SOURCE MATERIAL: Begin

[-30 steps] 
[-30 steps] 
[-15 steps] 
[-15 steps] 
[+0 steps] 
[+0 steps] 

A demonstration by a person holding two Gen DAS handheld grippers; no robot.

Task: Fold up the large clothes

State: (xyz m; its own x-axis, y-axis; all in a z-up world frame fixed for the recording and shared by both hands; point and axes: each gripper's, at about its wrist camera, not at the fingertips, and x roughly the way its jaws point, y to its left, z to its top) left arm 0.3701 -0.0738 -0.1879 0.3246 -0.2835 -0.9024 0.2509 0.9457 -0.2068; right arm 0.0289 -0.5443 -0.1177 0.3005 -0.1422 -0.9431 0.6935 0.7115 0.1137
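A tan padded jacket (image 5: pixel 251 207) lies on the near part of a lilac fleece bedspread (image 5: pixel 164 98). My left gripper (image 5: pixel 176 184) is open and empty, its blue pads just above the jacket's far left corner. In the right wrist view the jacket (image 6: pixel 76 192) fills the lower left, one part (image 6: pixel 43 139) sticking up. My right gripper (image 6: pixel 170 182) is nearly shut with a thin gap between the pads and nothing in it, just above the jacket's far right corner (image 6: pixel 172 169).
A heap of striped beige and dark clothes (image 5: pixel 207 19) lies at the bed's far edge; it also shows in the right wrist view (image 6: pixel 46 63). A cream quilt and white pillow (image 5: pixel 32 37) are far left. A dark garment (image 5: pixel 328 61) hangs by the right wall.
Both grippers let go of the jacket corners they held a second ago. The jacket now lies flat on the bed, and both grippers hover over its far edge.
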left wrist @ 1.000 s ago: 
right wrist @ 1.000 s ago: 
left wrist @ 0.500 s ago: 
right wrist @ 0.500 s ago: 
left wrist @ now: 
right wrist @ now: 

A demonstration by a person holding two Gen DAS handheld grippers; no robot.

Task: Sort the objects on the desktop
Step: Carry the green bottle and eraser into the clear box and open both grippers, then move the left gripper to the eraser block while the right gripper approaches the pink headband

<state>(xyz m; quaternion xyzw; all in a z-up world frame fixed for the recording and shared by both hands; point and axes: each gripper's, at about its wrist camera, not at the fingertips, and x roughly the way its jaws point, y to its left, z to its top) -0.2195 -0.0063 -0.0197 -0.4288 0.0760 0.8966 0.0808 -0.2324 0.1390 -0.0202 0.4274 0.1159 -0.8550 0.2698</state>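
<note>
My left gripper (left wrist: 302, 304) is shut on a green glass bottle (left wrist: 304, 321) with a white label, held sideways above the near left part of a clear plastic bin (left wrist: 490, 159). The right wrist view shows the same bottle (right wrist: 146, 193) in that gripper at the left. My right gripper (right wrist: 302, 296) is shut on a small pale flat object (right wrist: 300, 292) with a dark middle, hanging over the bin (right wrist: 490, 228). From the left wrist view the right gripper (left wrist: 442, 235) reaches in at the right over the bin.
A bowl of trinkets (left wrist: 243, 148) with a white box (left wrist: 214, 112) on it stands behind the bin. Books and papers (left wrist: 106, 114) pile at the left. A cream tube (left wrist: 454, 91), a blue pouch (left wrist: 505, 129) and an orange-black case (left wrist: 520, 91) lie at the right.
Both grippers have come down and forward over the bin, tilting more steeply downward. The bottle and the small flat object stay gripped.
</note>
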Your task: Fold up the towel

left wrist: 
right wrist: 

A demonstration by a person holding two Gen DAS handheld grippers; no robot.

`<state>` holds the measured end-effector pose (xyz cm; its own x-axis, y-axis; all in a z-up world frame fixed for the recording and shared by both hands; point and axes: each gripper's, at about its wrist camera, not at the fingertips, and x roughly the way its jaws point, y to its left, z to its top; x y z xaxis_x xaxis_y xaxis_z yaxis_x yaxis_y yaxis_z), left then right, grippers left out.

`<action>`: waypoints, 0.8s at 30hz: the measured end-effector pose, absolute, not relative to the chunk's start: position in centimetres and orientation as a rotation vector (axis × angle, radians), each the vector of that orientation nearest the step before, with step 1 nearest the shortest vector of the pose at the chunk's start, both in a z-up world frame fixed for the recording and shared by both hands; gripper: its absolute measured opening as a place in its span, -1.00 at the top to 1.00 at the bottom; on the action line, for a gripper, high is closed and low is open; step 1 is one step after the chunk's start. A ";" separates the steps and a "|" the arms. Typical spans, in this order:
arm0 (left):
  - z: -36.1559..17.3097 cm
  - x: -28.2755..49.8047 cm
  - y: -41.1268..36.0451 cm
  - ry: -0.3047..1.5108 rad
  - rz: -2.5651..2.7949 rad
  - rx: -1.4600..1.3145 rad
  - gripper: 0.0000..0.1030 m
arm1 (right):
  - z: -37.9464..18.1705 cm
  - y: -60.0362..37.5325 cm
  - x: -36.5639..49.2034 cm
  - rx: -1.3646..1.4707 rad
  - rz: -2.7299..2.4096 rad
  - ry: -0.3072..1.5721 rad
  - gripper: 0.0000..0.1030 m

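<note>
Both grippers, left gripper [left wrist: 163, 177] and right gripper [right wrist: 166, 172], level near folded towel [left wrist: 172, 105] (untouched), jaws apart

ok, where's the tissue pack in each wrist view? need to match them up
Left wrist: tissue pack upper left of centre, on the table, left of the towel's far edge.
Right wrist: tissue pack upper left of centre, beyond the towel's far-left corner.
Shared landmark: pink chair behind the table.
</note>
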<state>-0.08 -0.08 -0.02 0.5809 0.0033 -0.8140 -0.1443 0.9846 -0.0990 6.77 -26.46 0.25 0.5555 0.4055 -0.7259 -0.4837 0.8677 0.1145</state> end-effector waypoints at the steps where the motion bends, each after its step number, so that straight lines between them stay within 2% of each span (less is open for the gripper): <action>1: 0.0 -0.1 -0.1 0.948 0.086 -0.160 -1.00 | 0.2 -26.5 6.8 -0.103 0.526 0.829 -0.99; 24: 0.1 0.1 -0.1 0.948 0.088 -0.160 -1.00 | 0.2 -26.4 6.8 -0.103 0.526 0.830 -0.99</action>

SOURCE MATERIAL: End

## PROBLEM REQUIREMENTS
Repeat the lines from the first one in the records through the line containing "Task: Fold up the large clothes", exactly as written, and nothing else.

## SOLUTION TO THIS TASK
[-30 steps] 
[-30 steps] 
[-15 steps] 
[-15 steps] 
[+0 steps] 
[+0 steps] 

A demonstration by a person holding two Gen DAS handheld grippers; no robot.

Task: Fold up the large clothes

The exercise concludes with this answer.